Assis à son bureau, Roland écoutait les nouvelles de la ligne de front.
– « Le pont-levis… bip …de la Cité d’Argent est baissé… bip …Nous allons… bip …pénétrer dans l’église… bip … »
– « Compris. Soyez prudents », répondit Rossignol.
– « Il semblerait que nous ayons atteint la portée maximale d’émission », dit Roland. Il étala une carte et entoura d’un cercle la position de la Cité d’Argent. « Si nous voulons pouvoir contacter directement les Régions de l’Est et du Nord, nous devrions établir une station relais ici. »
Depuis qu’il possédait les Sceaux d’Écoute, il était obsédé par cette sensation d’avoir le contrôle total de la situation. Ce rapide échange d’informations lui donnait un peu l’impression de revenir à l’époque moderne et pour l’heure, il avait le sentiment d’être assis dans une salle de commandement et de diriger chaque phase de la guerre.
Cependant, tout comme le Sceau de Pistage, qui perdait de sa précision au-delà de sa portée, le Sceau d’Écoute était lui-aussi limité par la distance. Si les deux sceaux étaient trop éloignés l’un de l’autre, la voix ne serait plus aussi claire. S’il souhait pouvoir transmettre ses directives à l’ensemble du pays, il lui faudrait au moins une station de transfert. »
– « Mais vous n’avez pas suffisamment de sceaux. Vous n’en avez fait faire que quatre paires alors qu’une opération comme la Campagne d’Extraction de Dents en nécessite au moins deux. Il ne nous sera pas facile d’attraper un second Diable », dit Rossignol en plaçant un morceau de poisson séché entre ses lèvres.
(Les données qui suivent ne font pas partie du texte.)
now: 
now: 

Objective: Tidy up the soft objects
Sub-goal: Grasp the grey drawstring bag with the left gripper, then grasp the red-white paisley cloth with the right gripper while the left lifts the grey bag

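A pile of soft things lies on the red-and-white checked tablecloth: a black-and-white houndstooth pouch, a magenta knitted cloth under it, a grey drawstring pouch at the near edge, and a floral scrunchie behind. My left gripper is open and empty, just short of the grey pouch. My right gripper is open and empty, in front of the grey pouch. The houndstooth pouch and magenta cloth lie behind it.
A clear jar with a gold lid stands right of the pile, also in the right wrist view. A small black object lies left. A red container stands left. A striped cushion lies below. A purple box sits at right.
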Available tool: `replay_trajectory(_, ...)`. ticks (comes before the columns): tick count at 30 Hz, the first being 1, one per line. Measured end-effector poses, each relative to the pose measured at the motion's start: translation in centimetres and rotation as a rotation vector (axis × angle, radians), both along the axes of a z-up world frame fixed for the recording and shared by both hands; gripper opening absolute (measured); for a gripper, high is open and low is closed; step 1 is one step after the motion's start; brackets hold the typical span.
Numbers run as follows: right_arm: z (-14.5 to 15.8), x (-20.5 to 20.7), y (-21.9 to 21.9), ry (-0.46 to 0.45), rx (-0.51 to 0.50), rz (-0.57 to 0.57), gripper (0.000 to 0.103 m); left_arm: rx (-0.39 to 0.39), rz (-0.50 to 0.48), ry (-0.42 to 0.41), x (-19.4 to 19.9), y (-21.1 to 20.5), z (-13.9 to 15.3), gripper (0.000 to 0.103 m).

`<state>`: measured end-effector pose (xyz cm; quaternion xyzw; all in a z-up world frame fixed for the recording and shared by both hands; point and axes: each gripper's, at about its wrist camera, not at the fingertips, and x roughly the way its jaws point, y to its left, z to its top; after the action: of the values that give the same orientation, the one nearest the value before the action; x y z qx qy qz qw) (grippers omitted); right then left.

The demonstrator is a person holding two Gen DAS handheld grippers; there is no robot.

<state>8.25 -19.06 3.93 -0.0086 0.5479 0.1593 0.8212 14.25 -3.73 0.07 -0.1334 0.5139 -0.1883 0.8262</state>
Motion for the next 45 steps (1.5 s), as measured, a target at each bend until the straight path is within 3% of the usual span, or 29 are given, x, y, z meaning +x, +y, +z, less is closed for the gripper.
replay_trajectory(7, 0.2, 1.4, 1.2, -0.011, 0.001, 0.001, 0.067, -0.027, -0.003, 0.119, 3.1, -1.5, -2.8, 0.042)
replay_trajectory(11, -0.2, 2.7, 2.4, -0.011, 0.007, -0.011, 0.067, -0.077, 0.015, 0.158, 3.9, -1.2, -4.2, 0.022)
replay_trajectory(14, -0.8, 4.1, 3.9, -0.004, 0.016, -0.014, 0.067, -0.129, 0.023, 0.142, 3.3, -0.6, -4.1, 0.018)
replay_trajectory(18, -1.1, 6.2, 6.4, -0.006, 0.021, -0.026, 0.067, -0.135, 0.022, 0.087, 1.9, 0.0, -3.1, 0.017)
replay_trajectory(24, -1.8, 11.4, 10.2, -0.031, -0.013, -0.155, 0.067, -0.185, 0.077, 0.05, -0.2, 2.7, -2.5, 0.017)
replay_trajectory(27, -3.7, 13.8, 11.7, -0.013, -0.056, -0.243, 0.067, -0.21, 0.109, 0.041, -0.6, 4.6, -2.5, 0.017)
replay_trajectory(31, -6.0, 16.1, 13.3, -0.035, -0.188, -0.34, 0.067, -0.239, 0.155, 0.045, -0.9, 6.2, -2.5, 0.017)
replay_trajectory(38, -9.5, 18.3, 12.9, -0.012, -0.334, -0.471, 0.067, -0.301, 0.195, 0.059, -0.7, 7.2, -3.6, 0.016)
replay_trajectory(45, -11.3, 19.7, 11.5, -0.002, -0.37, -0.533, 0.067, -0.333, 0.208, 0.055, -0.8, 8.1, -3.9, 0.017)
Roland en était tout à fait conscient. Ces sceaux ne permettaient qu’une transmission unilatérale, si l’on voulait obtenir un système de communication instantanée, les sorcières devaient en avoir deux : un émetteur et un récepteur.
Néanmoins, c’était beaucoup plus efficace qu’un pigeon voyageur ou un messager humain.
Selon Ayesha, les sceaux pouvaient encore être améliorés, leur qualité étant liée au pouvoir magique contenu dans le sang ajouté au cours du processus de fabrication. Le Sceau d’Écoute produit par Anna lorsqu’elle avait mélangé son sang à celui d’un Diable Supérieur était bien plus efficace et plus puissant pour couvrir l’ensemble du Royaume de Graycastle.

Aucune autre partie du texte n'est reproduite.